Where people tightened the story was around what actually moved the frontier. The architecture has changed less than outsiders assume.
Open-weight models and papers from DeepSeek and others suggest the big gains still come mostly from better training, post-training, reinforcement learning, data curation, context-handling tricks, and system engineering, not from some secret wholly different model class. Mixture-of-experts, attention variants, and long-context tweaks matter, but mostly as efficiency levers that let labs train or serve larger systems under the same budget. Several commenters also pushed beyond the article’s focus on the model internals and said the commercially important jump came from tool use,
ReAct-style loops, and agent harnesses that let models fetch fresh data and act in external systems.

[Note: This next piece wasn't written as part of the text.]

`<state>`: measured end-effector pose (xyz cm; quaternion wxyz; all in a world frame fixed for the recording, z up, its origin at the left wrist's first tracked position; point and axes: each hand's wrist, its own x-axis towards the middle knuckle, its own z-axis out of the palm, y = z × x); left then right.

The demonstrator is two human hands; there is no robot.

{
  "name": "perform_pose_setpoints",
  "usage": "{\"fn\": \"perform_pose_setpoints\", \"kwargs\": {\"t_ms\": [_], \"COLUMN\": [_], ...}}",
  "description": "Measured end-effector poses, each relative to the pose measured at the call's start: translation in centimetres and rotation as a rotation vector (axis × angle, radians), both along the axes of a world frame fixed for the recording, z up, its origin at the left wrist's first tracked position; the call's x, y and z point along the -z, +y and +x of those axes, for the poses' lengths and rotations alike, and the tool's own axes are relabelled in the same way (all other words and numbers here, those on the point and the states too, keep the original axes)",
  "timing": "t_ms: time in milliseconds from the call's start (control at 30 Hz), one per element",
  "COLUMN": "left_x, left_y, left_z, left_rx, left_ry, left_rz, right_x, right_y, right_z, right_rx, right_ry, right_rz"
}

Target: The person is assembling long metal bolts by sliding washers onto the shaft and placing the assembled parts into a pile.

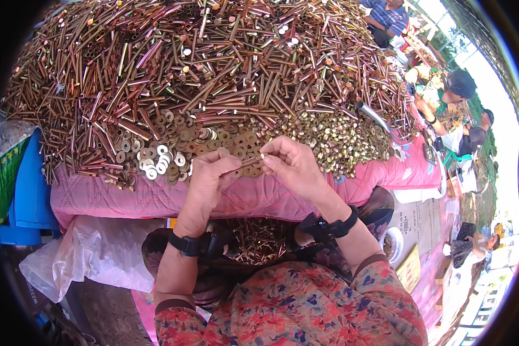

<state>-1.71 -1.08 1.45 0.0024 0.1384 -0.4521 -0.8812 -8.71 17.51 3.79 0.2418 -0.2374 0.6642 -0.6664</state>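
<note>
Between my two hands, above the near edge of a pink quilted cloth (121,199), is a slim coppery bolt (249,163). My left hand (209,177) is closed on its left end, thumb against the fingers. A small pale piece, apparently a nut (263,156), sits at the bolt's right end, where the thumb and fingertips of my right hand (294,170) pinch. Just beyond my hands lie flat round washers (230,137), some bright silver. Small brassy nuts (328,141) are heaped to the right of them.
A large pile of coppery bolts and sleeves (173,69) covers the far table. A curved metal tube (376,117) rests by the nuts. Left stands a blue container (32,184) above a clear plastic sheet (92,254). More bolts (256,239) lie below my hands. Several people sit at right.
</note>
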Motion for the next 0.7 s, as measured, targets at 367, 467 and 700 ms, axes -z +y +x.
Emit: {"fn": "perform_pose_setpoints", "kwargs": {"t_ms": [367,467,700], "left_x": [-0.5,0.2,0.6], "left_y": [0.1,0.4,-0.7], "left_z": [0.2,0.0,0.1], "left_rx": [-0.059,-0.101,0.074], "left_ry": [0.008,0.087,-0.078], "left_rz": [-0.051,-0.231,0.078], "right_x": [-0.5,-0.1,0.1], "right_y": [-0.7,-0.4,-0.5], "right_z": [0.3,-0.2,0.9], "right_rx": [0.019,-0.027,0.104], "right_ry": [0.143,0.004,0.325], "right_rz": [0.116,0.014,0.106]}}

A separate thread drilled into the common line that LLMs “just predict the next token.” The consensus landed on a more precise version: that description is mechanically true but explanatorily weak. It tells you the training objective and generation loop, not why transformers generalize so much better than simpler statistical models, nor why prompt structure,
chain-of-thought, and reinforcement learning can unlock much better behavior. One useful addition was the path-dependence of
autoregressive generation. Because the model writes left to right and cannot revise earlier tokens inside a single pass, it tends to preserve local coherence and can double down on early mistakes. That is one reason reasoning models, hidden scratchpads, and extra
test-time compute help so much.
The article itself took some hits. Multiple readers thought the prose looked AI-polished or poorly edited, and a more substantive complaint said its explanation of
RoPE positional encoding was wrong or at least badly ordered. Others said that explaining transformers is not the same thing as explaining modern LLM behavior, because the hard parts now include training pipelines, distributed systems, inference optimization, and post-training. The mood was still broadly engaged and positive about understanding the field, but with impatience for glib explainers that stop at architecture diagrams or flatten everything into hype.